The charity’s Director MamaToro was the first and a leading Stockport African woman who has spearheaded the campaign and promotion of recognition of black people’s existence and cultural life in Stockport since 1986.

Her relentless efforts in promoting African Arts and Culture in England in organisations, schools and colleges and contribution to Stockport cultural life through various groundbreaking arts and cultural heritage projects has deepened Stockport people’s understanding of diversity and easing the integration of black people living there.

Black Africans in Stockport were inspired to be active in society. Her work especially built the confidence of those working in Stockport to feel a greater sense of belonging, which similarly inspired local people and artists.

Her lifelong campaign is now yielding interest and contributing to Stockport diversity agendas.
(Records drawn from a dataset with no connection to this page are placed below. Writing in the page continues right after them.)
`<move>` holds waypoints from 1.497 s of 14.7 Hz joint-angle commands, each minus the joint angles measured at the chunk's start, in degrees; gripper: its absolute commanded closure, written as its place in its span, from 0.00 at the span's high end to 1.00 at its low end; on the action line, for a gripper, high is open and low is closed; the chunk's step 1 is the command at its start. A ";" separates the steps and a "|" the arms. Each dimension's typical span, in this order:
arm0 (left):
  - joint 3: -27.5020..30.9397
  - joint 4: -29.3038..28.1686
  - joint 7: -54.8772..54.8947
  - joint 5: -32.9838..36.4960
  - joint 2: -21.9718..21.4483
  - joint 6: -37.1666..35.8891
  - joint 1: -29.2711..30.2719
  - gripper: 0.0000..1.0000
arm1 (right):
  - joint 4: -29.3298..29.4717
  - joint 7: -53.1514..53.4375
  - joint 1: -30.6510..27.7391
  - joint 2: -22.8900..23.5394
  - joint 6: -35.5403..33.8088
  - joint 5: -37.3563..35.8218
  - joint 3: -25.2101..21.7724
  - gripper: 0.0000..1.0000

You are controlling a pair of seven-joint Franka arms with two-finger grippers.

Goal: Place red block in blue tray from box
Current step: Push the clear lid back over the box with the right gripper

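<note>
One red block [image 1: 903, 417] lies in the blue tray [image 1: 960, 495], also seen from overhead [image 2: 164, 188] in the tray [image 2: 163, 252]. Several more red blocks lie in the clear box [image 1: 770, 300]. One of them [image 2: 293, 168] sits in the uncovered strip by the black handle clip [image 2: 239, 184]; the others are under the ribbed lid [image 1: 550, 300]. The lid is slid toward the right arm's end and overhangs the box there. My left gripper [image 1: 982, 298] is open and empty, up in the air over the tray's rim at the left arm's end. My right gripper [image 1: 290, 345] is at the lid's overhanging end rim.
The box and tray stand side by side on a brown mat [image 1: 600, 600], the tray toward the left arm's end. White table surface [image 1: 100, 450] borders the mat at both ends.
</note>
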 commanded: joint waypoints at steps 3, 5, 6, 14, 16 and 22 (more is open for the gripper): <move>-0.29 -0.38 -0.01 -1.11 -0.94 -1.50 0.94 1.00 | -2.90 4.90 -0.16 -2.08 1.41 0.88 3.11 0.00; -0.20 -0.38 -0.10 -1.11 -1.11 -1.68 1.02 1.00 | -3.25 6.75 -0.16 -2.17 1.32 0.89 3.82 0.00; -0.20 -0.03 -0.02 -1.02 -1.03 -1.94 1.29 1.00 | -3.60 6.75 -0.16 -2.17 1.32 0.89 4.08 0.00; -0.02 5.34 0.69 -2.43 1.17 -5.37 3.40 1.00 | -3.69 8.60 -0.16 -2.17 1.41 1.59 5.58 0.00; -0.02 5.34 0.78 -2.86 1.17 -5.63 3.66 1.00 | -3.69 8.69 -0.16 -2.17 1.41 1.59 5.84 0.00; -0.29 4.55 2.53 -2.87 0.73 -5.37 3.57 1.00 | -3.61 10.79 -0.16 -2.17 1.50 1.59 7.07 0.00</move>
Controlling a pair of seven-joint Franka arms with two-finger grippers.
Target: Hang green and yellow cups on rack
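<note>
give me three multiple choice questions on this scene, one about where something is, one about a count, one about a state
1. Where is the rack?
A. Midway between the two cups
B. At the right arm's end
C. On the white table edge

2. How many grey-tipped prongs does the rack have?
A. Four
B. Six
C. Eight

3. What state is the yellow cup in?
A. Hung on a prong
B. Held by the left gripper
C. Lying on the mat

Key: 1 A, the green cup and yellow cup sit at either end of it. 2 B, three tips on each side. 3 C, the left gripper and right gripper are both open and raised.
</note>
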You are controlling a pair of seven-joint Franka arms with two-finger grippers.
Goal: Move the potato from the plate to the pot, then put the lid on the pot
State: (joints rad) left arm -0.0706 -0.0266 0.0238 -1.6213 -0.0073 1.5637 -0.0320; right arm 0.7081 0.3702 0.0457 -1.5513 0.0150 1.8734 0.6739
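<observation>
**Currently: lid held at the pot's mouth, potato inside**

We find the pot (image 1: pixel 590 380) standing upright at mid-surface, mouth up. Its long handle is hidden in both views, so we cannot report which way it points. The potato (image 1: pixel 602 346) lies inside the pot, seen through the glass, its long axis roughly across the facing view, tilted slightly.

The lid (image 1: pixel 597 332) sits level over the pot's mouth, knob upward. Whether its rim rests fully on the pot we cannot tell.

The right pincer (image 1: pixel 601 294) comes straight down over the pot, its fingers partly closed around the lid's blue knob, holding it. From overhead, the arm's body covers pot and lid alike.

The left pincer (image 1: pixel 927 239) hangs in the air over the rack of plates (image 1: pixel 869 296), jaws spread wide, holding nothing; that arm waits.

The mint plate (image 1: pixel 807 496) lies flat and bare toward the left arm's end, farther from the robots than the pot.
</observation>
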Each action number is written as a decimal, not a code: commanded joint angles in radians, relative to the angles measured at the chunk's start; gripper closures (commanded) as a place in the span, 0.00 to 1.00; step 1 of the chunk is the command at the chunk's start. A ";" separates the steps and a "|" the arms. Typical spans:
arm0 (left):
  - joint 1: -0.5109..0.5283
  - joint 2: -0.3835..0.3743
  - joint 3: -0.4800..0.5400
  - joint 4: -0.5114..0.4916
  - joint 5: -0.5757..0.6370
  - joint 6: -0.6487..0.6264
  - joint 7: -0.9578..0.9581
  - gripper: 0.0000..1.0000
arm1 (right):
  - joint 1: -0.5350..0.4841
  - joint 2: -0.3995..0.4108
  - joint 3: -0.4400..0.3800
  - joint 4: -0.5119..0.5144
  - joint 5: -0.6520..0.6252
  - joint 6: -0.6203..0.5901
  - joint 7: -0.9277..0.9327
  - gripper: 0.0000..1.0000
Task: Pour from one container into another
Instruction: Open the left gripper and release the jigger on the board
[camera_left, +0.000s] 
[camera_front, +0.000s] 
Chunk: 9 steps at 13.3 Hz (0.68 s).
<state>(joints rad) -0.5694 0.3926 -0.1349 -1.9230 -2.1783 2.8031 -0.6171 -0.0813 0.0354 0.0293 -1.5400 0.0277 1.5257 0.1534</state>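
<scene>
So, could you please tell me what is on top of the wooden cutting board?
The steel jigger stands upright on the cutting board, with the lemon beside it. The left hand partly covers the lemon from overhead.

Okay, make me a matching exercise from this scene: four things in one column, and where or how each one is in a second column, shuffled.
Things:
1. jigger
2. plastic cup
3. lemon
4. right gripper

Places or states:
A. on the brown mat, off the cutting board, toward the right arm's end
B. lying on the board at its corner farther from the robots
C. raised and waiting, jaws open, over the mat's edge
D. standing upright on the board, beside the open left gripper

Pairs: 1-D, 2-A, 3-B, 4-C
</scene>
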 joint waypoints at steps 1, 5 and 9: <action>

MamaToro originally described the activities of AWAD as “An organisation that benefits African women and the local communities in which they live.” – in MamaToro’s case, Stockport – “a grassroots African women’s organisation, based in Manchester. In 1994, in collaboration with the British Council, AWAD spearheaded the campaign for recognition of the key role of arts and cultural values in health, education and environmental, social and economic concerns of grassroots African women, and AWAD became an independent charity in 2000. Now AWAD Global, the organisation aims to bring women of all cultures together through educational, creative and social skill sharing activities.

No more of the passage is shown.